# EXERCISE DIRECTIONS
Nothing but the lines from the start of the records below through the line that has "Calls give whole" should appear, each exactly as given.

[Stored items from a collection]
=== Section Start ===

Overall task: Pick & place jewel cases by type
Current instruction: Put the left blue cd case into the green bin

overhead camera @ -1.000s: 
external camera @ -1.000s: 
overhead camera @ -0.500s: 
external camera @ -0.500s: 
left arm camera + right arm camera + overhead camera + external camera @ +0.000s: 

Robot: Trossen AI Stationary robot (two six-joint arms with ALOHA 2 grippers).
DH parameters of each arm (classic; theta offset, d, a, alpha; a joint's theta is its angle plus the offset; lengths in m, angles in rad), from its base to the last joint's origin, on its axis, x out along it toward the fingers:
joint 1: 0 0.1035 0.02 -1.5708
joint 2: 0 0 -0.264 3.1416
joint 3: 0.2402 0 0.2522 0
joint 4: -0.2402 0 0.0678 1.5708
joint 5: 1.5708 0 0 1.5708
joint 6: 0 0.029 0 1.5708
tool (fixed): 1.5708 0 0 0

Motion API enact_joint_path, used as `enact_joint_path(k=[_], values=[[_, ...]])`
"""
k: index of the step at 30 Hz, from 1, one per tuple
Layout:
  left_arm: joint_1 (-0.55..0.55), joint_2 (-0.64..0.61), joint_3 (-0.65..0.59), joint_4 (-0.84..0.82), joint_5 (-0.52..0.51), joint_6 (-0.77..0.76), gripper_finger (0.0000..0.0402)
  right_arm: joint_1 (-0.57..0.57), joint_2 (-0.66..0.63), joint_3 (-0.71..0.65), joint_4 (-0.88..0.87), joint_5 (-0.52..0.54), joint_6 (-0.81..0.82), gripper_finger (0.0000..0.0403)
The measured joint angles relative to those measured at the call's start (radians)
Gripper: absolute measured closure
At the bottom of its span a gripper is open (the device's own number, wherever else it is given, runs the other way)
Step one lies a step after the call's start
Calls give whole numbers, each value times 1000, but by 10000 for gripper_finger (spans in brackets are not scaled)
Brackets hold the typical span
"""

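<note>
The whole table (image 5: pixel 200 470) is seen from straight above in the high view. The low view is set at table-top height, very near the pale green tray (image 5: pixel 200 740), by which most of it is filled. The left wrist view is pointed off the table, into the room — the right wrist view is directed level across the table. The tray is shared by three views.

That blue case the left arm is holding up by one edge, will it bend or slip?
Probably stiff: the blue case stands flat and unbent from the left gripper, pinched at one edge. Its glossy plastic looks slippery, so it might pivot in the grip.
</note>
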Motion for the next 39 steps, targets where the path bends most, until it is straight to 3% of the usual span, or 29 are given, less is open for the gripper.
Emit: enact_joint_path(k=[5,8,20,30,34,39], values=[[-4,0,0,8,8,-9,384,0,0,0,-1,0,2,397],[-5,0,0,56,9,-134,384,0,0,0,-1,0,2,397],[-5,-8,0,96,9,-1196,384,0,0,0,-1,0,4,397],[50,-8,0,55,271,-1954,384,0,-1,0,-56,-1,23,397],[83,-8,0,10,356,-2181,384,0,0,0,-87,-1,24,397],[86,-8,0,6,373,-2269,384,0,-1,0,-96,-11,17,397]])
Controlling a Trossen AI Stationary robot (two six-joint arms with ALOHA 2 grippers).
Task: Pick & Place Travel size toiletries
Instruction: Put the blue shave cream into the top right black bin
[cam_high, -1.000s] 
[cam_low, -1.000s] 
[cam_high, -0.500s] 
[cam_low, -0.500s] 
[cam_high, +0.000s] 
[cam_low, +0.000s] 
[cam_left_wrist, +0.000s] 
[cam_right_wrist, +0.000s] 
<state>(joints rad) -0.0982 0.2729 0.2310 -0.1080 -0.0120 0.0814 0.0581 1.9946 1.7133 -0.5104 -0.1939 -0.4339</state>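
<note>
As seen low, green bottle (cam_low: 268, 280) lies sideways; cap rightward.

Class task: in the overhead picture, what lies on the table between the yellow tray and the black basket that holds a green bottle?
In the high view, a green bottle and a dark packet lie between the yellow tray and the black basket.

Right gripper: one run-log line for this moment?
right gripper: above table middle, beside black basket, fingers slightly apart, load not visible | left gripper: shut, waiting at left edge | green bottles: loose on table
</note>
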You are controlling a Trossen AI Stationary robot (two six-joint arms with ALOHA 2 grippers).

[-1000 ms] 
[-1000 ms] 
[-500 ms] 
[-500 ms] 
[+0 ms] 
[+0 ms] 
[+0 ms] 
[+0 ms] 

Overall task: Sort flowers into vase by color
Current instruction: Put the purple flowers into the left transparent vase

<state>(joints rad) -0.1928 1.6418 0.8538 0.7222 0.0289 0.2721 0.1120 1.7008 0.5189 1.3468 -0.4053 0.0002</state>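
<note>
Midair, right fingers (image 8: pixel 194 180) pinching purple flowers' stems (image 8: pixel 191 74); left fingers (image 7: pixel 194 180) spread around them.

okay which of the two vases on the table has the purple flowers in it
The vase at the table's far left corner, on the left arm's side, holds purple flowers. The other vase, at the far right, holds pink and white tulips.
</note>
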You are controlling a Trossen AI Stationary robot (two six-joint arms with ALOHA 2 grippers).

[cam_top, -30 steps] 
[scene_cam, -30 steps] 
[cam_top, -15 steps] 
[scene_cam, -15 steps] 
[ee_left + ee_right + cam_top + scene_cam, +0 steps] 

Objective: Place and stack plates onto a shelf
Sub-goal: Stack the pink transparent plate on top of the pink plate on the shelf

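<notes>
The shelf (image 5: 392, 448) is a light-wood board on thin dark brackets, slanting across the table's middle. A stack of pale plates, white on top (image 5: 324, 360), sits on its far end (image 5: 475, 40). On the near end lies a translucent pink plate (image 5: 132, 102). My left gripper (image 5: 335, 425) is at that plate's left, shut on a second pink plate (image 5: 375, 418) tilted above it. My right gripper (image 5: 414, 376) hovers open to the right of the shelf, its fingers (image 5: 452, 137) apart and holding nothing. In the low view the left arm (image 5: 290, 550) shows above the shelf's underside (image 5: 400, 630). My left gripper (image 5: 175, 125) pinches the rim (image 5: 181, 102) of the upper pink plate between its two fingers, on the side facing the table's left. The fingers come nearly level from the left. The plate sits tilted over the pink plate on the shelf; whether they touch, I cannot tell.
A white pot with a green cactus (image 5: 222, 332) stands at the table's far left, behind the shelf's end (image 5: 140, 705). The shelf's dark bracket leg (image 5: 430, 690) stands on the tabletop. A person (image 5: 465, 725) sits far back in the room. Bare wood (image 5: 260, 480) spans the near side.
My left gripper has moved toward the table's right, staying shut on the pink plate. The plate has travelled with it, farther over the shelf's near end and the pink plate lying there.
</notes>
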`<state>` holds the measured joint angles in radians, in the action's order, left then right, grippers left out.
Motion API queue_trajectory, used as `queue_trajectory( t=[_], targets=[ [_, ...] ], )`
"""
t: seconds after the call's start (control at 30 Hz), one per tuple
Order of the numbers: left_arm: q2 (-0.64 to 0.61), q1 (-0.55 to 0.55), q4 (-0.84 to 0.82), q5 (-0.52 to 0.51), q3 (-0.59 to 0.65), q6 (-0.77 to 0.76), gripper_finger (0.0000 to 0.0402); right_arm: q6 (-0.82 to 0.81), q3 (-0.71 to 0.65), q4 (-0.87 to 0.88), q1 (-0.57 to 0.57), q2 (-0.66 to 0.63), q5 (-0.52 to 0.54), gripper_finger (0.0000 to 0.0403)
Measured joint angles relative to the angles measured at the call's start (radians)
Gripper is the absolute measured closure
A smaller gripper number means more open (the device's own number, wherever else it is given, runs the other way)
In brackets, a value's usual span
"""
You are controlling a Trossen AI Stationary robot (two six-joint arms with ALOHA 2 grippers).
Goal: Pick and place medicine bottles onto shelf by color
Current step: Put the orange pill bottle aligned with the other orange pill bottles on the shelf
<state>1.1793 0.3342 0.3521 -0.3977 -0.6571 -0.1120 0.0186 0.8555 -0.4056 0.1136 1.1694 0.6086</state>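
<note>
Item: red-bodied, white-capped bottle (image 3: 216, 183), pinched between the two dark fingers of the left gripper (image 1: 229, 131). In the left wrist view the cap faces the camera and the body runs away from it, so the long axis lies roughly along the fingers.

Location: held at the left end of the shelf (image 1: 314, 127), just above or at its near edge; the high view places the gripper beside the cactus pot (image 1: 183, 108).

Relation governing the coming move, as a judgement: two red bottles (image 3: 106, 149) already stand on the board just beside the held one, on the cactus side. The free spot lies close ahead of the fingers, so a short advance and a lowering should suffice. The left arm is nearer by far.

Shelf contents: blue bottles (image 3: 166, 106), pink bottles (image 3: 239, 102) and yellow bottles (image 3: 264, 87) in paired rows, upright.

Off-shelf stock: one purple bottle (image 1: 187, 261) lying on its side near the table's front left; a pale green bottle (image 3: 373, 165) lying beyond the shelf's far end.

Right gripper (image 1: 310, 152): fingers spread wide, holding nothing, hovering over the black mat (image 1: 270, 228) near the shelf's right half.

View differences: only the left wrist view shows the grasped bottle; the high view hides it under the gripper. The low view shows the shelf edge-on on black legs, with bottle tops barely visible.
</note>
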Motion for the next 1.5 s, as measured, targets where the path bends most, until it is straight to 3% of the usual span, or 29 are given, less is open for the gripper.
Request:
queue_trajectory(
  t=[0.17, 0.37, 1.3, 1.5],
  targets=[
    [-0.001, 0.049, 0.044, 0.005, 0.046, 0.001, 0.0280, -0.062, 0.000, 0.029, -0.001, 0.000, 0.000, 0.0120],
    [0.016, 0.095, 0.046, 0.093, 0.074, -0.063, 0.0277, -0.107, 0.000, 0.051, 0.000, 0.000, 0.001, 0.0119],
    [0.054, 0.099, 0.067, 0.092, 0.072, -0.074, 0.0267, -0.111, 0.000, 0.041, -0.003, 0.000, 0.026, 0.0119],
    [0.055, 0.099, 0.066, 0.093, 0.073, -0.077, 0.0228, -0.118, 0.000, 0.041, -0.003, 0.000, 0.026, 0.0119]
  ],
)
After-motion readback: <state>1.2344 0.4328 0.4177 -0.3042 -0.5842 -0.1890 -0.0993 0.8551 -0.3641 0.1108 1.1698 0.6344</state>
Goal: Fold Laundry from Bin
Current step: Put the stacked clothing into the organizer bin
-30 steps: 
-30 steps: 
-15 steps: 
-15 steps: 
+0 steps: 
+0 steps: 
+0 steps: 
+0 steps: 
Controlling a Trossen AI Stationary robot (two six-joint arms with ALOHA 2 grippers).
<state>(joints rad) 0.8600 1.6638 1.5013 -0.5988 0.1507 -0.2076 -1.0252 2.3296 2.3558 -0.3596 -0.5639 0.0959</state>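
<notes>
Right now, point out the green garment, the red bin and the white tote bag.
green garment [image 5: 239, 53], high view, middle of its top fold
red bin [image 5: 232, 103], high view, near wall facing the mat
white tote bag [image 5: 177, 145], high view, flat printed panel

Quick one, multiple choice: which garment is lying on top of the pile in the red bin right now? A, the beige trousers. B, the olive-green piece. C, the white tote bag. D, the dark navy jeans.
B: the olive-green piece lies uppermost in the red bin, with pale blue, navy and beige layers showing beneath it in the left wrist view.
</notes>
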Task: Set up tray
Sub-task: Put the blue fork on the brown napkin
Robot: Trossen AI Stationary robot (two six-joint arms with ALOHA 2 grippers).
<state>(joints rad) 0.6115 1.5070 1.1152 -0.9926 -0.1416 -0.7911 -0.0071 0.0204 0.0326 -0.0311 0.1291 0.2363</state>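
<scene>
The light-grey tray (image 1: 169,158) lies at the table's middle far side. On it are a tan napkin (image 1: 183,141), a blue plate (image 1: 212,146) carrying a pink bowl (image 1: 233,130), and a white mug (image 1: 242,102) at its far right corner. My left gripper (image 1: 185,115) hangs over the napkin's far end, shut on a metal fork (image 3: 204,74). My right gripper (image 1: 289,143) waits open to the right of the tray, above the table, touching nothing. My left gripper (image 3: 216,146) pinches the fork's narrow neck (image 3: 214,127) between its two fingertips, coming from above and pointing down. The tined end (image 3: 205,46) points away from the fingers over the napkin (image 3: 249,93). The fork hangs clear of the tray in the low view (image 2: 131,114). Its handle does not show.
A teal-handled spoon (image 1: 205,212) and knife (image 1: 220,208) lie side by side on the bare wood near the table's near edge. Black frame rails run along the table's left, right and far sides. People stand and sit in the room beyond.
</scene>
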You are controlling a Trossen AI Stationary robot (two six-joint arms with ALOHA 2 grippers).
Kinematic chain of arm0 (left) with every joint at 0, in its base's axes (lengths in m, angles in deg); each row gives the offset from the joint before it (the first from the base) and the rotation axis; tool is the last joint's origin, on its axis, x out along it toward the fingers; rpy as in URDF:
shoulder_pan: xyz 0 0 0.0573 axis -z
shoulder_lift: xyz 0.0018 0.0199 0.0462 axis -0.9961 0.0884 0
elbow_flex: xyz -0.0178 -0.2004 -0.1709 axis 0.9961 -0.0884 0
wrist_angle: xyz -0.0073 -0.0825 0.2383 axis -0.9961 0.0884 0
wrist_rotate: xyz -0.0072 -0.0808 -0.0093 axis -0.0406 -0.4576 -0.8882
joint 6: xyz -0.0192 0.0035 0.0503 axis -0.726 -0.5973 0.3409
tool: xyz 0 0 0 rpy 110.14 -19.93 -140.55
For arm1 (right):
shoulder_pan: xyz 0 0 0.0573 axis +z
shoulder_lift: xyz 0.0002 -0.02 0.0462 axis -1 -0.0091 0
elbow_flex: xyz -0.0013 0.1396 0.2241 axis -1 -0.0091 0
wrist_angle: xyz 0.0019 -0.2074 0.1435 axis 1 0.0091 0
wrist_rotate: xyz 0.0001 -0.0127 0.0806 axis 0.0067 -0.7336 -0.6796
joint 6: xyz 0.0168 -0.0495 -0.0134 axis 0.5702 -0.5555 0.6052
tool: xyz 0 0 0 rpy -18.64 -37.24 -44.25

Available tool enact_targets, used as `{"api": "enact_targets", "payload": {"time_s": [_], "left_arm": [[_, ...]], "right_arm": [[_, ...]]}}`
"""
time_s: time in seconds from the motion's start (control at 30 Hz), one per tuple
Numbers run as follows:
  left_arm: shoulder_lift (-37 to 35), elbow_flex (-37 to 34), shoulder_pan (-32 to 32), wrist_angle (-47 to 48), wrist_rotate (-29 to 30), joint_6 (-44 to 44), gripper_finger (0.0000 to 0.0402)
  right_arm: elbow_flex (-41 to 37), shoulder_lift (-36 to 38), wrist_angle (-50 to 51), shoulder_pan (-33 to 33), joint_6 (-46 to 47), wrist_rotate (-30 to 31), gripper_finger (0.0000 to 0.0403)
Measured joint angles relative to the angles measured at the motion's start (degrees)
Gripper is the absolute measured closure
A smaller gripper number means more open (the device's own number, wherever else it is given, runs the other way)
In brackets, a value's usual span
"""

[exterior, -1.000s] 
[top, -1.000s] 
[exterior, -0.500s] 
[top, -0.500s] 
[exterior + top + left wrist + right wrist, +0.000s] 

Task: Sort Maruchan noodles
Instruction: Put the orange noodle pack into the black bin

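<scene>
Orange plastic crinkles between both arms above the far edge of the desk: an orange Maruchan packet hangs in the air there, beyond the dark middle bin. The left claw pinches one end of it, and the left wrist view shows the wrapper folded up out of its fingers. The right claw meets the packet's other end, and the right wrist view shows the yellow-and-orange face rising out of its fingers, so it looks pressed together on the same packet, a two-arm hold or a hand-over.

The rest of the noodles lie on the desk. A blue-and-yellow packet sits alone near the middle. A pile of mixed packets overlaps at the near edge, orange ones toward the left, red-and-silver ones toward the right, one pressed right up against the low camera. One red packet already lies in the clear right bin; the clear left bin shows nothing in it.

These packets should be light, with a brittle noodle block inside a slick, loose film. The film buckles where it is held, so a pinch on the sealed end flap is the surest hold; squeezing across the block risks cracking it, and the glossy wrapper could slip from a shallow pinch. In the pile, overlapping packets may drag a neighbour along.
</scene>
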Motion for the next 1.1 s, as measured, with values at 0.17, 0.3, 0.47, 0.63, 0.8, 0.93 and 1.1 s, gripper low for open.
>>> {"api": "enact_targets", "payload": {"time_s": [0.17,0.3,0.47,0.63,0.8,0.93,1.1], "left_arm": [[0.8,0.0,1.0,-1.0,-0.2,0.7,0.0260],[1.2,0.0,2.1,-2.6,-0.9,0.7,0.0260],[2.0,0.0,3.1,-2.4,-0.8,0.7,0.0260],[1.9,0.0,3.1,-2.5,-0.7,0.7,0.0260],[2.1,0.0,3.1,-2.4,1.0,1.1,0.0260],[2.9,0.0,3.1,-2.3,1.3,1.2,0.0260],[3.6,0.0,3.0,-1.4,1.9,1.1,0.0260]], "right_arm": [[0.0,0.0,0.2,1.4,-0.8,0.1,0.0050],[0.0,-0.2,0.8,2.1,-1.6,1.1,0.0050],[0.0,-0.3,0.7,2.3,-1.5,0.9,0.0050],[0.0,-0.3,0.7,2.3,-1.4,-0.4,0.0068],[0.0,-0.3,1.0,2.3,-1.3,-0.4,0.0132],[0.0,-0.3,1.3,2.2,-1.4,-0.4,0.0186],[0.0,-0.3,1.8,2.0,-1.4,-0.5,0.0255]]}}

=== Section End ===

# SOLUTION TO THE EXERCISE
Overall task: Pick & place jewel cases by type
Current instruction: Put the left blue cd case into the green bin

overhead camera @ -1.000s: 
external camera @ -1.000s: 
overhead camera @ -0.500s: 
external camera @ -0.500s: 
left arm camera + right arm camera + overhead camera + external camera @ +0.000s: 

Robot: Trossen AI Stationary robot (two six-joint arms with ALOHA 2 grippers).
DH parameters of each arm (classic; theta offset, d, a, alpha; a joint's theta is its angle plus the offset; lengths in m, angles in rad), from its base to the last joint's origin, on its axis, x out along it toward the fingers:
joint 1: 0 0.1035 0.02 -1.5708
joint 2: 0 0 -0.264 3.1416
joint 3: 0.2402 0 0.2522 0
joint 4: -0.2402 0 0.0678 1.5708
joint 5: 1.5708 0 0 1.5708
joint 6: 0 0.029 0 1.5708
tool (fixed): 1.5708 0 0 0

Motion API enact_joint_path, used as `enact_joint_path(k=[_], values=[[_, ...]])`
"""
k: index of the step at 30 Hz, from 1, one per tuple
Layout:
  left_arm: joint_1 (-0.55..0.55), joint_2 (-0.64..0.61), joint_3 (-0.65..0.59), joint_4 (-0.84..0.82), joint_5 (-0.52..0.51), joint_6 (-0.77..0.76), gripper_finger (0.0000..0.0402)
  right_arm: joint_1 (-0.57..0.57), joint_2 (-0.66..0.63), joint_3 (-0.71..0.65), joint_4 (-0.88..0.87), joint_5 (-0.52..0.54), joint_6 (-0.81..0.82), gripper_finger (0.0000..0.0403)
The measured joint angles relative to those measured at the call's start (radians)
Gripper: absolute measured closure
At the bottom of its span a gripper is open (the device's own number, wherever else it is given, runs the other way)
Step one lies a step after the call's start
Calls give whole numbers, each value times 1000, but by 10000 for gripper_finger (spans in brackets are not scaled)

The exercise is done; no more work remains.